Directions for this task: Only a slice of the listing below is wanted. Retype the lines from the one containing "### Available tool" through the one containing "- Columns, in", exactly, both ends included.

BEGIN Provided records

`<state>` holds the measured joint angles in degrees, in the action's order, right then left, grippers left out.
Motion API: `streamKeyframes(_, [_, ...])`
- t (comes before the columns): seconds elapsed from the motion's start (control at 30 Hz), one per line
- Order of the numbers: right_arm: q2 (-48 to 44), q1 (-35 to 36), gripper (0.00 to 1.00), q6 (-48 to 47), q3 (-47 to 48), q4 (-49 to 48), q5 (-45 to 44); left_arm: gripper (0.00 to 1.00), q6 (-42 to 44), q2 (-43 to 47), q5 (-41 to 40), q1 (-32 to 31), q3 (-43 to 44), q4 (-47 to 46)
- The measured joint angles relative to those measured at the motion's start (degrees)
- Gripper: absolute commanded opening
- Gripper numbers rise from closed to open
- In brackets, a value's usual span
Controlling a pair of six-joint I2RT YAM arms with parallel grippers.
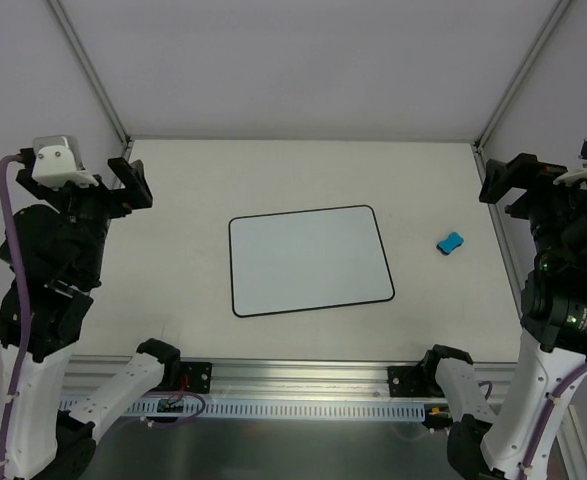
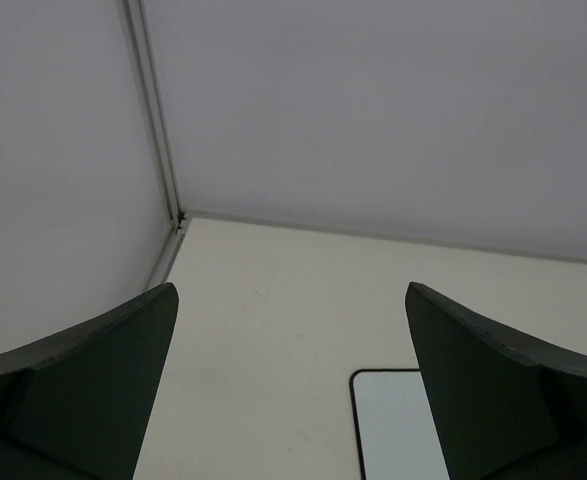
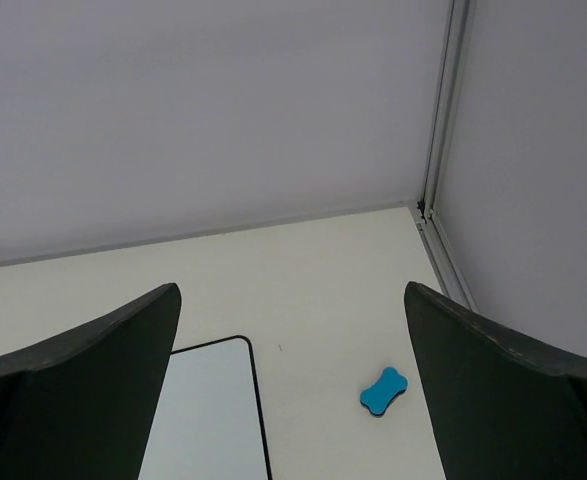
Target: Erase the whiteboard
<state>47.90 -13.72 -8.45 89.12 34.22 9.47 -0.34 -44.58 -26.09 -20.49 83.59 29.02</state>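
Observation:
The whiteboard (image 1: 309, 260) lies flat in the middle of the table, white with a thin black border, with no writing showing. Its corner shows in the left wrist view (image 2: 393, 430) and in the right wrist view (image 3: 213, 420). A small blue eraser (image 1: 450, 242) lies on the table to the board's right, apart from it; it also shows in the right wrist view (image 3: 382, 391). My left gripper (image 1: 123, 187) is open and empty, raised over the table's far left. My right gripper (image 1: 508, 182) is open and empty, raised at the far right.
The beige table (image 1: 303, 180) is enclosed by white walls with metal corner posts (image 1: 88, 70). A metal rail (image 1: 303, 385) with the arm bases runs along the near edge.

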Motion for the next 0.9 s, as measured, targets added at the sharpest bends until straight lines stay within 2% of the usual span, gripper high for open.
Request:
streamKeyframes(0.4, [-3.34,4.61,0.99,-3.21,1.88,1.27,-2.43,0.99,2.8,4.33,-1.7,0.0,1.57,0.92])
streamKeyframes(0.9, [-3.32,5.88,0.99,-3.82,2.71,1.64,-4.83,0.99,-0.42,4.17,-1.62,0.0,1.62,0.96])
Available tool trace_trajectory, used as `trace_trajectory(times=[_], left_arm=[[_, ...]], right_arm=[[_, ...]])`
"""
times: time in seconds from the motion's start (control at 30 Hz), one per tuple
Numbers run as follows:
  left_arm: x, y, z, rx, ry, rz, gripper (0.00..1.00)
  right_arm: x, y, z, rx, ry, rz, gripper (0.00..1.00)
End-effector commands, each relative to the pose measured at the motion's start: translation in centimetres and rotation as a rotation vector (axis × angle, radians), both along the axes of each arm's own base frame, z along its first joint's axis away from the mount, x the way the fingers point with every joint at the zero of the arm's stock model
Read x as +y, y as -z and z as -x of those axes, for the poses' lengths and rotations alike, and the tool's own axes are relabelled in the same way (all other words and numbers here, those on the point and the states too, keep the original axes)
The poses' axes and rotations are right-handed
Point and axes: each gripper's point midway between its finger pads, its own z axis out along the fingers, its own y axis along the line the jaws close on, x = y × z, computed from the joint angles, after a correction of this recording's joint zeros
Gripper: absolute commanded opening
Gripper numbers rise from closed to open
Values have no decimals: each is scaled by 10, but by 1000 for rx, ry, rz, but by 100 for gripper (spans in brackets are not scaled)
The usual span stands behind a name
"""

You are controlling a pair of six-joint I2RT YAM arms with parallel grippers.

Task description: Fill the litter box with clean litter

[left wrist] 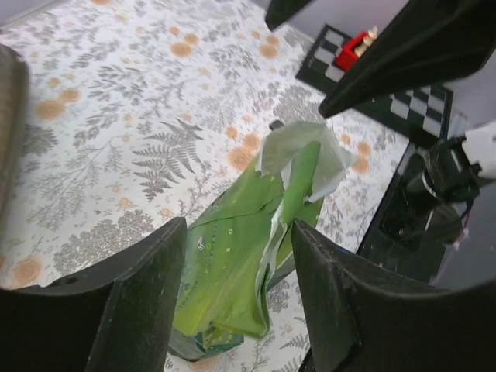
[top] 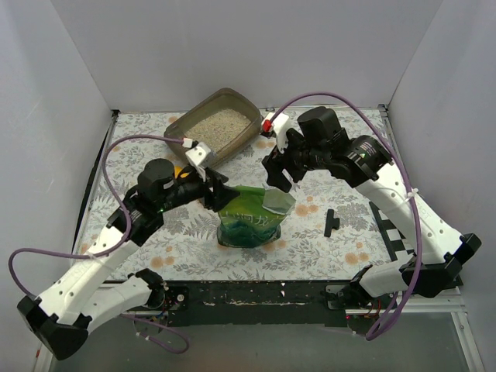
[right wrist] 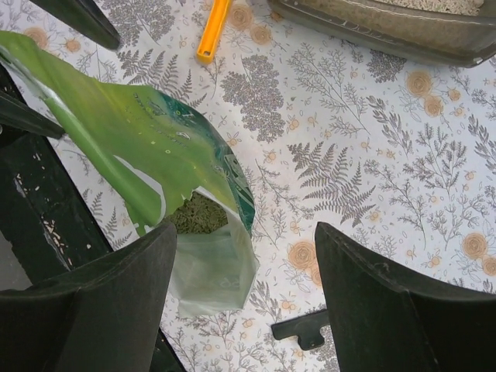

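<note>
Your left gripper (top: 219, 191) is sitting at the left edge of the green pouch (top: 252, 217) with its fingers (left wrist: 143, 302) spread wide. From the left wrist camera the pouch's crumpled top is showing in the gap between them. I cannot tell whether either finger is brushing the plastic, but they are not closing on anything.

Your right gripper (top: 277, 180) is hanging over the pouch's torn top from the far right side. Its jaws are parted just as widely and are gripping nothing. Looking down between them from the right wrist, you are seeing the pouch's open mouth with a patch of olive-looking granules (right wrist: 198, 213) inside.

The clean litter (top: 221, 124) is lying as a pale, sandy layer in the litter box (top: 246, 102). The box is resting on the floral cloth (top: 325, 256) beyond the pouch, toward the far left of the table. It is lying apart from both pairs of fingers, with neither gripper reaching over it.

A yellow scoop (right wrist: 213, 31) is lying flat on the cloth between the pouch and the box. A small black piece (right wrist: 302, 329) is lying on the cloth to the pouch's right. A checkered board (left wrist: 418, 108) is lying at the table's right edge.

As for writing, the pouch is showing only faint white specks of print near its middle, too small for you to read.
</note>
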Motion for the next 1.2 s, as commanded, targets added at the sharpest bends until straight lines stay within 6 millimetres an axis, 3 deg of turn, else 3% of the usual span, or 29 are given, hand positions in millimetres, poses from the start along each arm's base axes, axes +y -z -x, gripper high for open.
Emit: trace_trajectory(times=[0.0, 0.07, 0.13, 0.23, 0.37, 0.47, 0.6, 0.77, 1.17], left_arm=[[33, -39, -8, 48, -258, 94, 57], [51, -42, -22, 111, -426, 122, 59], [80, -35, -42, 198, -683, 139, 62], [105, -20, -59, 262, -899, 103, 63], [129, 4, -88, 354, -1040, 98, 64], [143, 46, -112, 491, -1061, 101, 63], [150, 100, -132, 612, -1100, 70, 64], [147, 145, -146, 723, -1118, 43, 64], [154, 212, -150, 837, -1199, -61, 57]], right_arm=[[0, -38, -4, -75, 44, -92, 79], [0, -42, -3, -82, 45, -105, 79], [0, -46, -3, -88, 50, -123, 79], [0, -55, 1, -101, 45, -157, 79], [-1, -59, 10, -91, 33, -190, 79], [-4, -56, 16, -75, 30, -195, 79], [-10, -53, 22, -70, 33, -202, 78], [-13, -48, 28, -55, 33, -202, 78], [-11, -33, 33, -22, 25, -221, 77]])
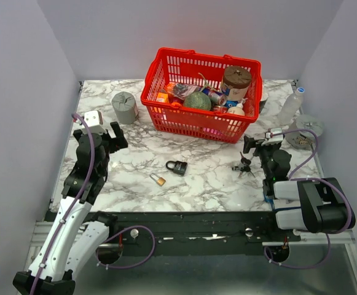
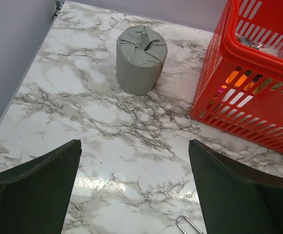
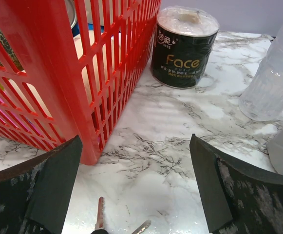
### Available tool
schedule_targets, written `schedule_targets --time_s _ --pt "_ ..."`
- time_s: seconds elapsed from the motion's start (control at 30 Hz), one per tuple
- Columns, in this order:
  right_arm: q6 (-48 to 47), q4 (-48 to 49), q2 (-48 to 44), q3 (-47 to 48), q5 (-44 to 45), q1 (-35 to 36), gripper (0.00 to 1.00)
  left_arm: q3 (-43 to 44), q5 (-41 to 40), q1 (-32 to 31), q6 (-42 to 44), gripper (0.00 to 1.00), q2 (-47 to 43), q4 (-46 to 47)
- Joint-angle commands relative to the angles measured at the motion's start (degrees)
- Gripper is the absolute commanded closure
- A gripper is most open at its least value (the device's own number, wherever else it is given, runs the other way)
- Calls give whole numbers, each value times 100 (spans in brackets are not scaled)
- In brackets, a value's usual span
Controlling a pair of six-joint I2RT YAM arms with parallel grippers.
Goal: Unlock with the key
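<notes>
The key [image 1: 244,166], a small dark bunch with thin blades, lies on the marble table just near-left of my right gripper [image 1: 259,146]. In the right wrist view two of the key's blades [image 3: 100,214] poke in at the bottom edge, between and below the open right gripper [image 3: 136,139]. The black padlock [image 1: 177,167] lies at the table's middle, with a small brass padlock [image 1: 158,179] beside it on the near left. My left gripper [image 1: 102,136] hovers open at the left side, far from both locks; nothing sits between its fingers [image 2: 134,144].
A red basket [image 1: 166,117] full of items stands at the back centre. A grey roll [image 2: 140,58] is left of it. A black "Face" tissue roll [image 3: 184,48] and a clear bottle [image 3: 270,83] stand right of it. A thin silvery loop [image 2: 187,225] lies at the left wrist view's bottom edge.
</notes>
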Motion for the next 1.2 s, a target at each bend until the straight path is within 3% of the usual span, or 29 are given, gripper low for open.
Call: schedule_targets --time_s 0.0,0.27,0.5,0.6,0.63,0.73,0.83,1.0,1.03,1.17 --pt "-110 365 1 13 140 -40 0 88 144 -5 -94 1 -134 -66" --pt "144 716 -183 -258 956 -40 0 71 240 -5 -41 1 -152 -93" --pt "442 226 -2238 -787 1543 -40 0 80 258 -14 -111 1 -205 -119" --pt "1547 -1571 -3766 -542 1966 -49 0 71 241 -5 -111 1 -222 -136" --pt "2255 -3074 -4135 -167 2055 -49 0 62 223 -14 -111 1 -231 -137" --pt "2632 -4894 -5139 232 1758 -49 0 62 241 -14 -129 1 -222 -163" --pt "2632 -5425 -5841 277 1082 -49 0 62 320 -14 -155 1 -222 -163" --pt "2904 -6787 -6047 828 553 -40 5 62 443 -23 -173 1 -205 -172" --pt "3000 -7460 -5968 961 588 -40 8 62 460 -23 -182 1 -205 -180" --pt "2974 -8704 -5013 1664 640 -49 13 27 504 -23 -173 1 -152 -198"
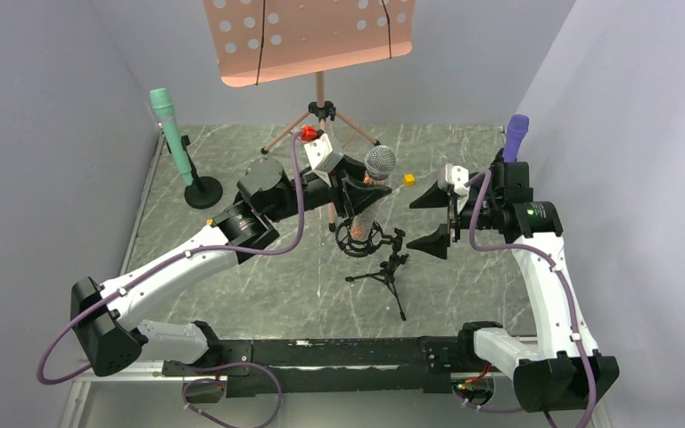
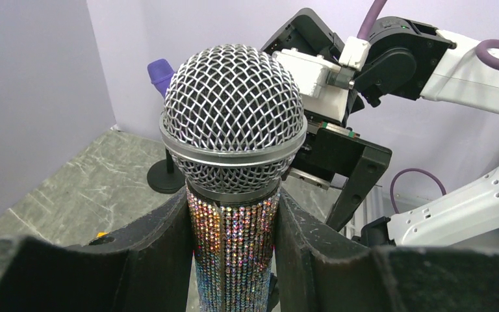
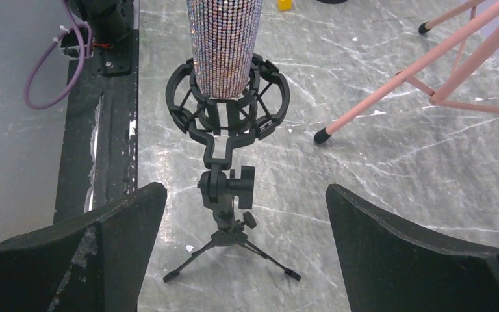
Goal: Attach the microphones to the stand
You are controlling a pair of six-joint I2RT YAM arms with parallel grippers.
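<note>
In centre shock mount (image 3: 227,127): silver microphone (image 2: 234,117) | left gripper (image 2: 234,260) clamped on it | right gripper (image 3: 243,195), 3 o'clock, spread apart

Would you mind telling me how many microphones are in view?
3. The mint green microphone stands rear left, the purple microphone rear right, the silver microphone centre, held by the left gripper in the shock mount.

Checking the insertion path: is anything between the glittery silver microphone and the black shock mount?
Nothing visible does. The left end effector holds the glittery silver microphone, its lower end inside the black shock mount; the open right end effector is clear of both.
</note>
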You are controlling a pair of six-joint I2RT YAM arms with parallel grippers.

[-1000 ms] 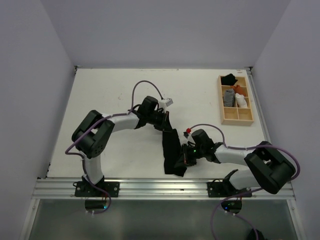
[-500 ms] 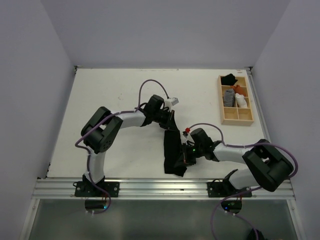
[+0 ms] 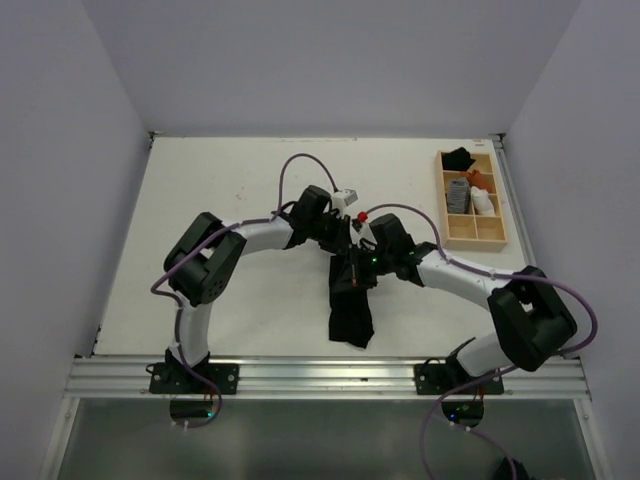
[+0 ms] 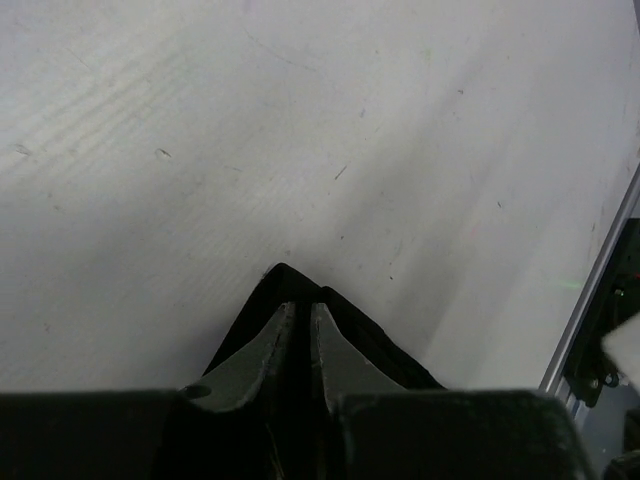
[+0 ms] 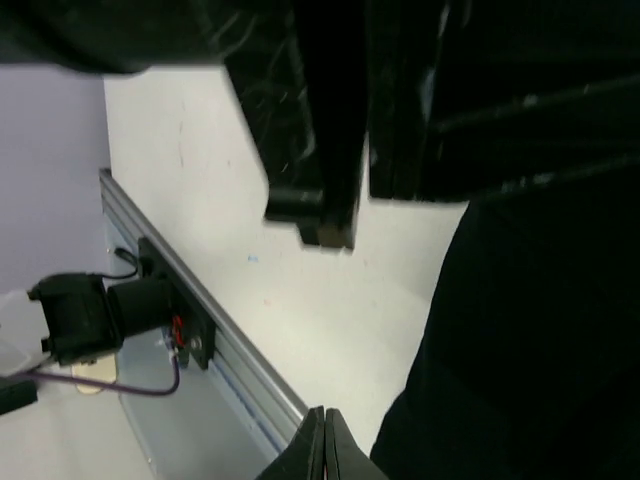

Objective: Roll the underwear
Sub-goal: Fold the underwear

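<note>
I find left fingers [image 4: 260, 352] nearly closed, apparently pinching the underwear [image 3: 350, 320]; right fingers [image 5: 313, 446] shut. Hold fabric taut while rolling.

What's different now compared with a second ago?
The right gripper moved up along the underwear, away from the near edge, and now sits just beside the left gripper. The left gripper shifted slightly rightward and stayed at the cloth's far end. The underwear lies stretched out much as before. The wooden tray is untouched.
</note>
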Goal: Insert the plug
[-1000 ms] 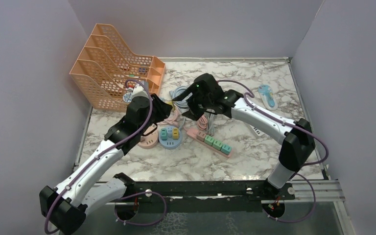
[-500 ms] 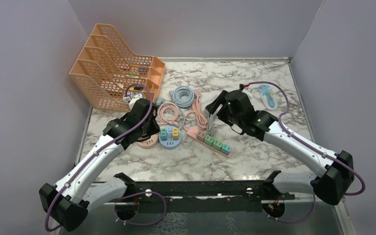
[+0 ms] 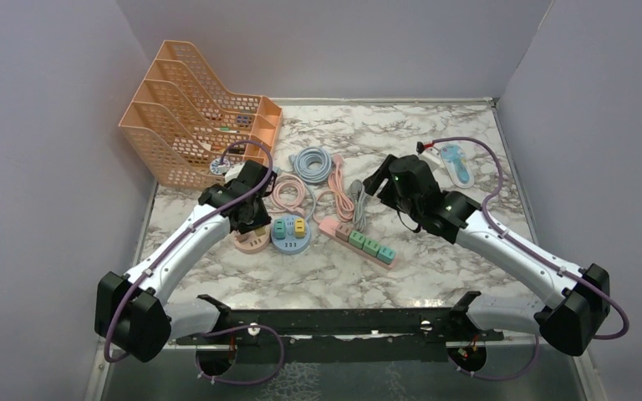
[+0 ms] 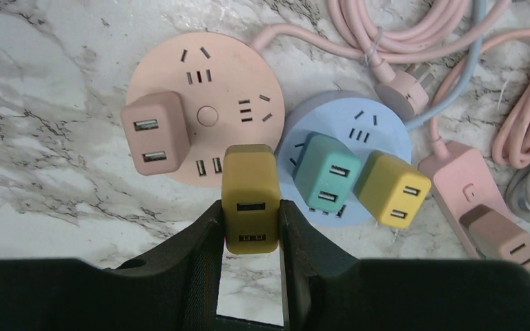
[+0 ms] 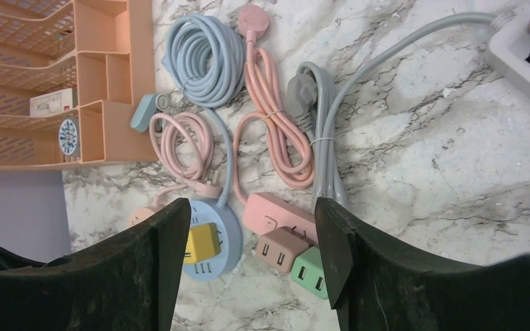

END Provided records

Written answer:
### Available tool
schedule_targets, written `schedule_targets --time_s _ --pt "_ ..."`
- time_s: seconds elapsed from the motion's start (control at 30 Hz), one per tuple
- Columns, in this order:

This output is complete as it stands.